Alguns gritos de alegria contaram a conversa dos adultos:

- Tio Afonso! Tio Afonso!

André se jogou nos braços abertos de Paulo Afonso. Estava irradiante pela presença do tio. Às vezes André costuma brincar de celebrar missa dizendo se tornar padre quando crescer. Aprendeu com o tio músico, que tocava na igreja, a ser devoto dos santos.

- Oi, meninão! Que saudades o tio estava de você. Você cresceu, está fortão. Vai ser padre mesmo?

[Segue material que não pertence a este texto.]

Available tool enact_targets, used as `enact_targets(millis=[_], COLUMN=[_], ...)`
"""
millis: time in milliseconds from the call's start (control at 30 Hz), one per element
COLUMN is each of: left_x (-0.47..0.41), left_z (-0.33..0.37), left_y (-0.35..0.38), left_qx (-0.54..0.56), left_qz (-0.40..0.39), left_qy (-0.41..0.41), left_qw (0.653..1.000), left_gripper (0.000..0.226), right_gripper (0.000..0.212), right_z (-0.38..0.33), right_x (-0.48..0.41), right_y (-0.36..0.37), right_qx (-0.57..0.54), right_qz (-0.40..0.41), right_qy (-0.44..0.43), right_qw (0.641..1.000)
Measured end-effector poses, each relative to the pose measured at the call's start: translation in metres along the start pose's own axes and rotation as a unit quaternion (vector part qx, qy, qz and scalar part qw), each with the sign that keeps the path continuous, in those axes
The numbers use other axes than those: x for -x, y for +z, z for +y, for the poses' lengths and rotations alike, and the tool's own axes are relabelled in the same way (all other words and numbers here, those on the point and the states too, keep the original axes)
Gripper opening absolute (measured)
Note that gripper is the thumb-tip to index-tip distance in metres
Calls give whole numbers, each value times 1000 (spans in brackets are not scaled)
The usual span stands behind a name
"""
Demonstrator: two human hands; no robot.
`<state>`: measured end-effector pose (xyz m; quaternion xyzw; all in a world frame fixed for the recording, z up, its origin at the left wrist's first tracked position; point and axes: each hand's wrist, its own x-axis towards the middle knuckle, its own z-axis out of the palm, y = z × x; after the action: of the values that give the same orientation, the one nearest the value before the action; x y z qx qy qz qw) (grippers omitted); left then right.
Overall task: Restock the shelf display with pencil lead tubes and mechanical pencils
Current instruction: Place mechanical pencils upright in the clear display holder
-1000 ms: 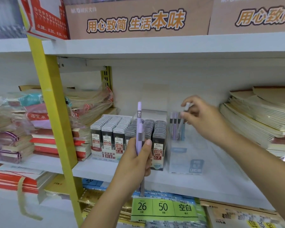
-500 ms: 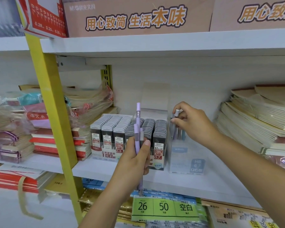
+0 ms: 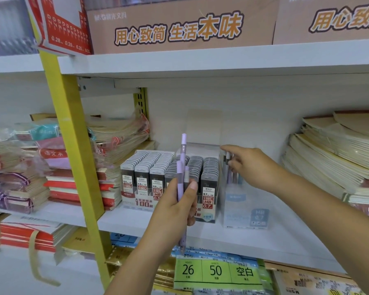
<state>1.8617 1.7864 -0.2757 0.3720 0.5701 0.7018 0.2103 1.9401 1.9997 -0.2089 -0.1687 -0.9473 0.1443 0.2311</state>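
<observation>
- Several mechanical pencils (image 3: 180,182) sit clamped in our left hand (image 3: 173,213).
- Our right hand (image 3: 254,169) is stocking the clear box (image 3: 243,211); its grip we cannot tell.
- Next, we slot another in upright.

Stationery shop: white shelves (image 3: 200,60), stacked notebooks (image 3: 328,158), pencil lead tubes (image 3: 149,167) in display boxes, price tags (image 3: 215,271).

Left hand (image 3: 172,211) grips pencils (image 3: 183,146); right hand (image 3: 252,167) maybe touches boxed pencil (image 3: 228,156).
</observation>
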Motion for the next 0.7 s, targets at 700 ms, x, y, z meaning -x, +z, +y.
enact_targets(millis=[700], left_x=[4], left_z=[12], left_y=[14], left_qx=[8], left_qz=[-25], left_qy=[-35], left_qw=[999], left_gripper=[22], right_gripper=[23], right_z=[-12], right_x=[31], right_y=[-55], right_qx=[-250], right_qz=[288], right_qy=[10], right_qw=[924])
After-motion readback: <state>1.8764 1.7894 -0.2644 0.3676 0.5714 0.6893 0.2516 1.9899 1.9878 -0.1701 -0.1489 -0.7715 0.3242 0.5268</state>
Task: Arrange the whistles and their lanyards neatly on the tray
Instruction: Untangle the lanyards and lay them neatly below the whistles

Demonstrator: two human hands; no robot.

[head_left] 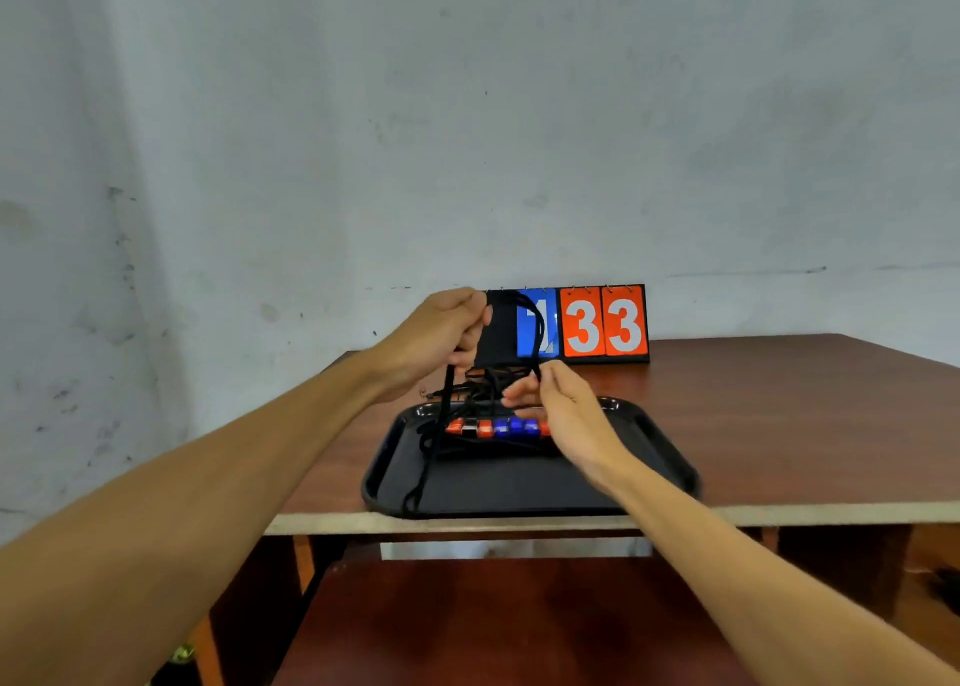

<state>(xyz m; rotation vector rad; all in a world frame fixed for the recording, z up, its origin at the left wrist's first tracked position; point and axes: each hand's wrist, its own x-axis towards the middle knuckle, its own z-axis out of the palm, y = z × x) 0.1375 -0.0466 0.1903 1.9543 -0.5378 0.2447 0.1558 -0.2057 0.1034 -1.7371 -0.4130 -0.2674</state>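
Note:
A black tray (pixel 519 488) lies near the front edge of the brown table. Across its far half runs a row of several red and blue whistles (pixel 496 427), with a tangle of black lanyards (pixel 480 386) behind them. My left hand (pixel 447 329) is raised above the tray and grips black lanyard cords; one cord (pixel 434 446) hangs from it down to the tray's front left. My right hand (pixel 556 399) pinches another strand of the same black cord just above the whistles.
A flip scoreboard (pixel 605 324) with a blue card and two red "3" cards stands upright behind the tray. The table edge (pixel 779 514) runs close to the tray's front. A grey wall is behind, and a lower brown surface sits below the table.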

Enquanto falava, balançava o menino de um lado para o outro, apertando-lhe, bagunçando-lhe os cabelos. André estava radiante. Os outros também chegaram e fizeram festa com o tio disputando-lhe o colo e a atenção. Na medida do possível fizeram do jantar uma festa. Claro que o vazio da presença de Antônio era sentido por todos, mas inconscientemente sabiam que Antônio estava ali, em cada coisa sua, nas lembranças, nos fatos recordados, na alma de cada um.

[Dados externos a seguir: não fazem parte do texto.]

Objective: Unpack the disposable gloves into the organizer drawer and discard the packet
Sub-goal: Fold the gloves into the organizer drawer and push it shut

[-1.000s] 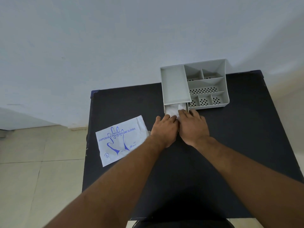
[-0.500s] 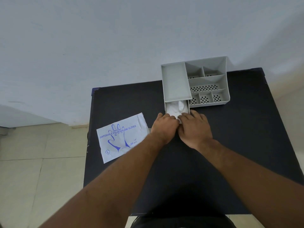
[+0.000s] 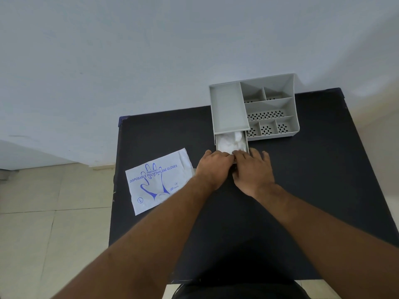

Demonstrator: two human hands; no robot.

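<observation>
1. Slightly more of the white gloves (image 3: 228, 142) is exposed than one second earlier. The fingertips of both hands, which then lay over the heap, are now drawn back to its near edge, and the organizer (image 3: 227, 108) sits a little higher in the frame.
2. The gloves lie heaped in the drawer (image 3: 246, 143), which is pulled partway out from under the organizer's flat tray, right of centre.
3. The left hand (image 3: 213, 167) is bent over the drawer's near rim with its fingers held together. The fingertips are hidden, so it cannot be told whether anything is pinched. The right hand (image 3: 253, 171) is spread, fairly straight, with one fingertip touching the near edge of the heap; nothing is held.
4. The step in hand is judged to be tucking the gloves down so that the drawer can be shut. The film is best pressed flat and inward with straight fingers. No fold should be left over the rim, since thin film is likely to spring back and catch under the tray. The organizer looks light and is best steadied while the drawer is pushed in.
5. The packet (image 3: 159, 182) lies flat, print upward, left of centre near the table's left edge, well apart from the drawer and not yet discarded.
6. A dark matte table (image 3: 302, 190) is set against a pale wall (image 3: 129, 61) that fills the upper half of the frame. Pale floor tiles (image 3: 43, 212) show at lower left.
</observation>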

Após o jantar, como de costume, Elisabete telefonou para Jorge, seu esposo, dando-lhe notícias e matando as saudades. Pedro ligou para Letícia acalmando-a. Ela queria vir, mas Pedro convenceu-a de que Elisabete estava cuidando bem das crianças. Paulo Afonso também avisou sua namorada sobre a viagem bem sucedida, e esta, prometeu rezar por todos, principalmente por Antônio.